Eine gute, wenn auch nicht ganz neue Nachricht: Die katholische Kirche ist evangelischer geworden. Nur drei Beispiele: Die Bedeutung der Laien in der Kirche ist gewachsen. Das eigenständige Studium der Bibel hat auch in der katholischen Kirche zugenommen. Und schon lange ist Deutsch die Sprache in den Gottesdiensten, so wie Luther und andere Reformatoren es vorgemacht haben. Sollte, muss die katholische Kirche nicht dankbar dafür sein, dass sie von evangelischer Seite zur Besinnung gerufen wurde? Soll man nicht feiern, was sich positiv verändert hat?

Ob und wie sich die katholische Kirche an den Reformationsfeiern in drei Jahren beteiligen wird, das ist allerdings noch offen. Gerhard Feige, katholischer Magdeburger Bischof und Vorsitzender der bischöflichen Ökumenekommission, stellt nichts Konkretes in Aussicht: „Wir müssen noch gut weiter nachdenken.“ Er wünscht sich für die Zukunft, dass die Konfessionen nach 2017 „einander näher, nicht ferner sein werden“. Und einen gut vorbereiteten Akt der gegenseitigen Vergebung. 

Lockrufe aus den Kirchen der Reformation

Die Locksignale von evangelischer Seite sind freundlich und unüberhörbar. Margot Käßmann, Reformationsbotschafterin der evangelischen Kirche, umwirbt die Katholiken mit einigen Ideen, zum Beispiel dieser: „Wir könnten zusammen pilgern. Papst Franziskus hat ein großes Gespür für Symbole. Wir alle brauchen solche lebendigen Zeichen.“ Ein ganzer „Sommer der Reformation“ mit vielen Anknüpfungspunkten für Katholiken steht ihr vor Augen. Wichtig ist ihr, dass Begegnungen auch grenzüberschreitend sind, zum Beispiel zwischen Deutschen und Tschechen, wodurch auch der Reformator Jan Hus gebührend gewürdigt würde.    

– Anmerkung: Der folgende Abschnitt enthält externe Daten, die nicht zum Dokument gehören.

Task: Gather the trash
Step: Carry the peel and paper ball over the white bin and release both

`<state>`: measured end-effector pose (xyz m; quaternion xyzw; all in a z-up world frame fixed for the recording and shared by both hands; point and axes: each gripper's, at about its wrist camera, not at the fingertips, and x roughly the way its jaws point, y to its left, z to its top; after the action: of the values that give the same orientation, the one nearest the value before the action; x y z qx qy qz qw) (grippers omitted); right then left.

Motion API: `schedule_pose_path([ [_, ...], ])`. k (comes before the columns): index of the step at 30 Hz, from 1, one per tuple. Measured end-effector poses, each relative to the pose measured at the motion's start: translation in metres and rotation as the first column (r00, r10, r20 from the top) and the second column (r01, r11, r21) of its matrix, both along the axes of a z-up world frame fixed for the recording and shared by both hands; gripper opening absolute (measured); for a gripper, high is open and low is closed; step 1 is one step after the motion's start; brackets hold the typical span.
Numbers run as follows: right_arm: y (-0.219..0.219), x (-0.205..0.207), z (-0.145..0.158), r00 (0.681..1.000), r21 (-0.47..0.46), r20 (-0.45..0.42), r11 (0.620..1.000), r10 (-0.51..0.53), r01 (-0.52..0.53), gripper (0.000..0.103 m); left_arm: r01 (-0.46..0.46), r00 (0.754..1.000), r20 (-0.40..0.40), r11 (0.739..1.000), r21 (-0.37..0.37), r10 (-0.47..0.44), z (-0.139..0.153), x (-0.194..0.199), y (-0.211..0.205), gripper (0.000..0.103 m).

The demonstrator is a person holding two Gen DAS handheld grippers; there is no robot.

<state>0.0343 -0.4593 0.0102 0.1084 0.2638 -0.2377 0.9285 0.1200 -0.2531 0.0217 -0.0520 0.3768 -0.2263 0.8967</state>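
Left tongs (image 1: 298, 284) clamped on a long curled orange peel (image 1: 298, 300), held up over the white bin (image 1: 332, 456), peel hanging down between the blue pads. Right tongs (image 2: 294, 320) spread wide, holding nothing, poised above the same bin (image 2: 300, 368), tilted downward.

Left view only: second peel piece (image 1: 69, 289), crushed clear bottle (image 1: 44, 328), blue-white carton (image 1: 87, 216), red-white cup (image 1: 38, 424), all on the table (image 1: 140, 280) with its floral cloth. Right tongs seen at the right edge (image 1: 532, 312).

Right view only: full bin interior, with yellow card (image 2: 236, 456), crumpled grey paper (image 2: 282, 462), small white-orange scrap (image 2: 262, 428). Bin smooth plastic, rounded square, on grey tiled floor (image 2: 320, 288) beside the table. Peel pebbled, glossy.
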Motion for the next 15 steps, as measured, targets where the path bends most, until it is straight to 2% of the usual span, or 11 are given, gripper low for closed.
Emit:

Locksignale auch aus dem internationalen Luthertum. Der finnische Bischof Eero Huovinen, einer der Vorsitzenden der internationalen katholisch-lutherischen Dialogkommission,
baute den Katholiken eine Brücke: „Martin Luther kann uns vieles lehren, vieles über Bildung, Freiheit, Musik, Toleranz, Politik, Welt und so weiter. Aber das Allerwichtigste ist das befreiende Evangelium.“ Deshalb erkennt er auch im Motto des Katholikentags (”Mit Christus Brücken bauen”) „ein katholisches und zugleich reformatorisches Motto“. Auch der bayerische evangelische Landesbischof Heinrich Bedford-Strohm hat die Bedeutung der Ökumene unterstrichen. Er freue sich, dass katholische und evangelische Christen beim Katholikentag gemeinsam ein Glaubensfest feierten und neu auf die Botschaft Jesu Christi hörten, „die allein uns wieder zusammenzuführen vermag“, sagte er in einer Predigt.

Die Basis ist offen

Sind die Katholiken fit für das evangelische Reformationsfest 2017? Die katholische „Basis“, soweit in Regensburg vertreten, lässt dies eindeutig erkennen. Alois Glück, Präsident des Zentralkomitees der deutschen Katholiken, der organisierten Laienschaft, registriert diese katholische Offenheit der Basis aufmerksam.

Ein gemeinsames Fest wäre ohne Zweifel nicht nur ein kirchenpolitisches Zeichen, das weltweit mit Sympathie und Erleichterung registriert würde. Protestanten und Katholiken würden dadurch Geschichte schreiben.